Dana Veraldi, is the ink genius behind Deer Dana. Just recently having moved to New York, her unique artwork, photography and wicked style has quickly attracted attention. Her line of illustrated t-shirts feature tongue-in-cheek and obscurely cool prints. These unisex tees celebrate everyone from her ubiquitously downtown cohorts to the idols and tastemakers not yet part of Veraldi's everexpanding circle of "It"-kid friends and admirers, but soon sure to be.

Dana was kind enough to divulge to us a bit on her artistic endeavors and her life in NYC.

How did DEER DANA begin?
I created my website years ago as a showcase for my photography. I used to live in a big artist warehouse in Baltimore and I started screen-printing shirts in my loft while in college. I then decided to put the shirts up on my website as well. It just made sense to call my line Deer Dana.

You graduated from the Maryland Institute College of Art in 2007. What brought you to New York?
The people and the treasures.

DEER DANA has developed a cult following practically overnight. What is your reaction when you see people wearing your shirts?
It's very flattering and funny.

You assist some of the top stylists in New York, you are a photographer, and you run DEER DANA. Which do you find the most rewarding?
My days and weeks are always different which I love. I was never keen on having a proper 9-5 job. I am lucky to be doing what I am doing. I have met so many great friends here in New York. I learn something interesting from each thing I do.
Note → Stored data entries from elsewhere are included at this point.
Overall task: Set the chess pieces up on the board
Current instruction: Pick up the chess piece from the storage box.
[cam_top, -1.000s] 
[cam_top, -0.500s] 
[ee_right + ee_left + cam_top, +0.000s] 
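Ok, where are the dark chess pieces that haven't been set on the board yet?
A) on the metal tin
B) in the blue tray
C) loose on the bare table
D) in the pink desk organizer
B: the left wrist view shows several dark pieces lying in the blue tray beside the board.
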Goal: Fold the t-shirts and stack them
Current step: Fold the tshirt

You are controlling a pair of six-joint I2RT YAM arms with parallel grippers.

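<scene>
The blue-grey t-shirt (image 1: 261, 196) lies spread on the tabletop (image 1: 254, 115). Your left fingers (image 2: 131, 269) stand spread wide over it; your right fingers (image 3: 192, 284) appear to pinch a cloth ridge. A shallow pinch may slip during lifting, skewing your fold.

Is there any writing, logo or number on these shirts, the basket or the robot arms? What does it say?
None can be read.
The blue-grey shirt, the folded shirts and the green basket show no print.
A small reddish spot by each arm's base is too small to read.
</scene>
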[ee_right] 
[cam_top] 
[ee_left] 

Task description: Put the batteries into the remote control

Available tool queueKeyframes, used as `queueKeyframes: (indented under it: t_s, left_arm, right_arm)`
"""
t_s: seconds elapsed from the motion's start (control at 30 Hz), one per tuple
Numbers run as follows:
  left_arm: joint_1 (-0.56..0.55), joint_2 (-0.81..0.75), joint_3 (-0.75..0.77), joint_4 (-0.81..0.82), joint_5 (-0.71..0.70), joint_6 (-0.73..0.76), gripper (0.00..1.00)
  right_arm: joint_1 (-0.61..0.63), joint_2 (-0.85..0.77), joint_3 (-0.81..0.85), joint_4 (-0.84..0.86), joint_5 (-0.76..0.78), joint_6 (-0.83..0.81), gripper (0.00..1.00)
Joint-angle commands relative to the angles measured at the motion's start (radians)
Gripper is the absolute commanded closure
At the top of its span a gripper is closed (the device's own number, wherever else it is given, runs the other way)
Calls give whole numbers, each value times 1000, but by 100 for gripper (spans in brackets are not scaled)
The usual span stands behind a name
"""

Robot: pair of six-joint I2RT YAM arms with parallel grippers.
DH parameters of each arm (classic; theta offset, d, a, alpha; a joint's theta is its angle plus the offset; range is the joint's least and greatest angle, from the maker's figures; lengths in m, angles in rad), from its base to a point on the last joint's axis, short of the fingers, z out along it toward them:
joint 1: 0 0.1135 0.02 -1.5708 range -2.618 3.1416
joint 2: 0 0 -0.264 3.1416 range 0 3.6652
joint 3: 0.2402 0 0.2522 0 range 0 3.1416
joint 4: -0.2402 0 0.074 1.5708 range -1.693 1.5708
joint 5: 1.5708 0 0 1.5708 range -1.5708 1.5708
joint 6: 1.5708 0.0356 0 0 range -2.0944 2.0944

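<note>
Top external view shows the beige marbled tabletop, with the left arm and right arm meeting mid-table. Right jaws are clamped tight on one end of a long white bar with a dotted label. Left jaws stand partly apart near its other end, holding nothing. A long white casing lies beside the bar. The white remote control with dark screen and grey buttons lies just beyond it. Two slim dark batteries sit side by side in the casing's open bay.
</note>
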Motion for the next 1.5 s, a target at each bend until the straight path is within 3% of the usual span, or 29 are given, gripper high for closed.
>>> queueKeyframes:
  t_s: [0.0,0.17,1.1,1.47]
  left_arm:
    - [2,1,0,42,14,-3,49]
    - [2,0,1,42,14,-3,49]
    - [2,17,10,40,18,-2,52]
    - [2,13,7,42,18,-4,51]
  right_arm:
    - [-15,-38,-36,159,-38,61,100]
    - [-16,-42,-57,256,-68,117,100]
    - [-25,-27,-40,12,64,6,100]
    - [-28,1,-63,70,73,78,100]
How do you choose who to feature in your designs?
I make drawings that become shirts of people I admire. They are all important people to me - whether they are close friends or people I find interesting and inspirational.

How would you describe your personal style?
I just wear what I like.

What brands or designers are currently on your radar?
I really like Ralph Lauren, Woolrich, Bess, Stubbs and Wootton, Iosselliani

Outside of fashion, what inspires you?
Suri Cruise

Who's next to be featured on a DEER DANA tee?
Right now I am working on my two Oliviers - Olivier Zahm and Olivier Theyskens.

View the Deer Dana collection in the store.

View the Deer Dana blog.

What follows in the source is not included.